> ACTIVITY: Each entry that follows needs to be written out exactly, with nothing left out.

####################

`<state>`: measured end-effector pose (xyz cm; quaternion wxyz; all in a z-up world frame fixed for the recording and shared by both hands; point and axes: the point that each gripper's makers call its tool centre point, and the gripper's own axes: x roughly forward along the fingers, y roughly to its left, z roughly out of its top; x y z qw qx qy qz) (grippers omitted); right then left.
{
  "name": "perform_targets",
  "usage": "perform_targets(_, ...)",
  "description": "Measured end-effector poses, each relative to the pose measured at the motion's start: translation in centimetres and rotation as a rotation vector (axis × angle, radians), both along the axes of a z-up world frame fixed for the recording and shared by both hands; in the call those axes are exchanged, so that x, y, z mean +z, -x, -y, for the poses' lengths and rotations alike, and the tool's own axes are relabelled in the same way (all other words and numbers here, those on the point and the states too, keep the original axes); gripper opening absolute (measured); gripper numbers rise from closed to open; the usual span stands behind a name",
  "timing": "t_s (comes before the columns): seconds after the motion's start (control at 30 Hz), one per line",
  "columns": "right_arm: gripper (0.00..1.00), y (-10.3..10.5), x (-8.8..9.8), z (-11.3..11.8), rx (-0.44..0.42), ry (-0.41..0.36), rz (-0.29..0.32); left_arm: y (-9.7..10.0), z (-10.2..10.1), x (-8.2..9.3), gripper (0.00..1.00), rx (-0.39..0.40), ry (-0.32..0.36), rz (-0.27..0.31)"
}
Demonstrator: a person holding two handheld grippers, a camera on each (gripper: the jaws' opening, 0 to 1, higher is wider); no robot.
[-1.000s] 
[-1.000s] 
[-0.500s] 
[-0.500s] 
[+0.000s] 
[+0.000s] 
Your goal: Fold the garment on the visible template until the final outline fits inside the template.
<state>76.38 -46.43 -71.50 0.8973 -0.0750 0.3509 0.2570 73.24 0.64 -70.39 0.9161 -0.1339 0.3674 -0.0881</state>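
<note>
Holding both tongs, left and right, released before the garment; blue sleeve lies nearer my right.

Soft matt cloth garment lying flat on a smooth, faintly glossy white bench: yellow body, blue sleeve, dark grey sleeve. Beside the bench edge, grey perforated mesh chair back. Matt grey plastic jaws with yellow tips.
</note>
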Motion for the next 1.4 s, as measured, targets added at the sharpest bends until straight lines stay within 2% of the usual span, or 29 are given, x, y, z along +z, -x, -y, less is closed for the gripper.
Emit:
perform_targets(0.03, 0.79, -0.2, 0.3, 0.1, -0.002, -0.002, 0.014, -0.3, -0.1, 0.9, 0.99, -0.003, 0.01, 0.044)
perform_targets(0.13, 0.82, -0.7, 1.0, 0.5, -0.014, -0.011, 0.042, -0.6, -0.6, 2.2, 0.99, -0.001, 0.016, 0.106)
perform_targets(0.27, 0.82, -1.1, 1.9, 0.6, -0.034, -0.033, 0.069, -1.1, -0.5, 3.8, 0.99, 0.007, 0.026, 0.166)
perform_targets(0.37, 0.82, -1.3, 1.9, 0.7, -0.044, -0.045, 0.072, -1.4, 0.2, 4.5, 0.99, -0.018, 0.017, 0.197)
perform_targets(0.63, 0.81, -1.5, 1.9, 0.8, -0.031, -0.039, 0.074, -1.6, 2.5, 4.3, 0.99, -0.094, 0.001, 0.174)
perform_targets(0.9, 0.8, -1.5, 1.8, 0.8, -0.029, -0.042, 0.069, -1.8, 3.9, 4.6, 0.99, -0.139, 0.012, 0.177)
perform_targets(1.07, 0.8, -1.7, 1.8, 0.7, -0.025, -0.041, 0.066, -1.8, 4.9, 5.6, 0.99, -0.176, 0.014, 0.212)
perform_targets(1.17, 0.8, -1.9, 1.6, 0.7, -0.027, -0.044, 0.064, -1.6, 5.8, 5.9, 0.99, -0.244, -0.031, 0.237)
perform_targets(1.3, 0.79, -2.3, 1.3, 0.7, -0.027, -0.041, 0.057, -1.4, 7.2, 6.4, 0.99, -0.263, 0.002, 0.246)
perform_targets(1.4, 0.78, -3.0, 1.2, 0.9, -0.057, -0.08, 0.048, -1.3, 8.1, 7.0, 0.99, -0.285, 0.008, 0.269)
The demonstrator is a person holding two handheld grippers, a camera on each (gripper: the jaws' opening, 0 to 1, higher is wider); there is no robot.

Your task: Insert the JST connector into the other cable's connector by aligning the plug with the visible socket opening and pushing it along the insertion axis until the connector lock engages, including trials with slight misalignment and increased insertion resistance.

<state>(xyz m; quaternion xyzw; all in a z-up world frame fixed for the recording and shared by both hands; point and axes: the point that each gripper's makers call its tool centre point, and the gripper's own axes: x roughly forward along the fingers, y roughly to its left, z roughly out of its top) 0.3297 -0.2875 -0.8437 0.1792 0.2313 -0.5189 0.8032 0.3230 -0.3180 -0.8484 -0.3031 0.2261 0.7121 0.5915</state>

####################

> SOLUTION BELOW:
`<state>`: measured end-effector pose (xyz cm; quaternion wxyz; all in a z-up world frame fixed for the recording and shared by both hands; point and axes: the point that each gripper's makers call its tool centre point, and the gripper's own axes: x roughly forward along the fingers, y roughly to its left, z roughly out of its top; x y z qw qx qy qz) (grippers omitted); right then left.
{
  "name": "perform_targets",
  "usage": "perform_targets(_, ...)",
  "description": "Measured end-effector poses, each relative to the pose measured at the motion's start: translation in centimetres and rotation as a rotation vector (axis × angle, radians), both along the axes of a z-up world frame fixed for the recording and shared by both hands; in the call those axes are exchanged, so that x, y, z mean +z, -x, -y, for the poses' lengths and rotations alike, and the tool's own axes are relabelled in the same way (all other words and numbers here, those on the point and the states too, keep the original axes); gripper opening absolute (measured); gripper numbers rise from closed to open; the usual span stands behind a name",
  "timing": "t_s (comes before the columns): seconds after the motion's start (control at 30 Hz), one per line",
  "columns": "right_arm: gripper (0.00..1.00), y (-10.3..10.5), x (-8.8..9.8), z (-11.3..11.8), rx (-0.44..0.42), ry (-0.41..0.36), rz (-0.29..0.32); left_arm: y (-9.7..10.0), z (-10.2..10.1), x (-8.2..9.3), gripper (0.00..1.00), rx (-0.39..0.40), ry (-0.32..0.36), rz (-0.27..0.31)"
}
Demonstrator: a person holding two handheld grippers, a camera on each (gripper: the jaws' opening, 0 to 1, higher is wider); no robot.
[-1.000s] 
[-1.000s] 
[-0.500s] 
[-0.500s] 
[+0.000s] 
[+0.000s] 
Your goal: Fold the garment on the visible template until the final outline fits inside the template.
<state>76.38 -46.43 -71.50 0.8973 -0.0750 0.3509 0.2570 73.24 0.64 -70.39 0.9161 -0.1339 0.3674 -0.0881</state>
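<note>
Holding both tongs, left and right, released before the garment; blue sleeve lies nearer my right.

Soft matt cloth garment lying flat on a smooth, faintly glossy white bench: yellow body, blue sleeve, dark grey sleeve. Beside the bench edge, grey perforated mesh chair back. Matt grey plastic jaws with yellow tips.
</note>
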Motion for the next 1.4 s, as measured, targets added at the sharpest bends until straight lines stay within 2% of the usual span, or 29 are given, x, y, z along +z, -x, -y, less is closed for the gripper.
Emit:
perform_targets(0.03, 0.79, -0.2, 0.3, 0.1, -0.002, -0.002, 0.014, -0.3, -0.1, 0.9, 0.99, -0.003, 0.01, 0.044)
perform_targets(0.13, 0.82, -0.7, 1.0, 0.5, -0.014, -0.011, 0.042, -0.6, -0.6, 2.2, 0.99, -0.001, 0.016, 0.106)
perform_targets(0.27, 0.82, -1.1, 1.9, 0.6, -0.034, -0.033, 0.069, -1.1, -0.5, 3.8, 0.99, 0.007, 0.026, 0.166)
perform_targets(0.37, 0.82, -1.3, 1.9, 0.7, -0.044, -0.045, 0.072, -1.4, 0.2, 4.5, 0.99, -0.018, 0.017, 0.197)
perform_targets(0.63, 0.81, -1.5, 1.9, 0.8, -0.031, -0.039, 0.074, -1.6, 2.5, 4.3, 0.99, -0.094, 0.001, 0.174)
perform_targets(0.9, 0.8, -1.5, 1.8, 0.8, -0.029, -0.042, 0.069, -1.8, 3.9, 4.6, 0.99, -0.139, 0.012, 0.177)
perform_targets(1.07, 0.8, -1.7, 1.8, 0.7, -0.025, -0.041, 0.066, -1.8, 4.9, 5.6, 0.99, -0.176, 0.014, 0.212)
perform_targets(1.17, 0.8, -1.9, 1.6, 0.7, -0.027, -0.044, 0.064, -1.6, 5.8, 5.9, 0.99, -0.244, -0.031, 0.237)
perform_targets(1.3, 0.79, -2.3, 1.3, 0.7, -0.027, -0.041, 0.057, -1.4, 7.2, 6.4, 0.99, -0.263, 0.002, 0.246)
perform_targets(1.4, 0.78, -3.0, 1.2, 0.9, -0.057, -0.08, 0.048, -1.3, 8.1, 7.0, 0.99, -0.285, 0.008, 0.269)
The demonstrator is a person holding two handheld grippers, a camera on each (gripper: the jaws' opening, 0 to 1, higher is wider); there is no robot.

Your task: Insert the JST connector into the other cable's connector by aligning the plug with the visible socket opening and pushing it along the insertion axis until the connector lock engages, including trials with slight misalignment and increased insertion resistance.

<state>(xyz m; quaternion xyzw; all in a z-up world frame fixed for the recording and shared by both hands; point and axes: the point that each gripper's makers call its tool centre point, and the gripper's own axes: x roughly forward along the fingers, y roughly to its left, z roughly out of its top) 0.3297 -0.2875 -0.8437 0.1792 0.2313 -0.5189 0.8032 0.3230 -0.3180 -0.8484 -0.3031 0.2261 0.7121 0.5915</state>

There is nothing further to this exercise.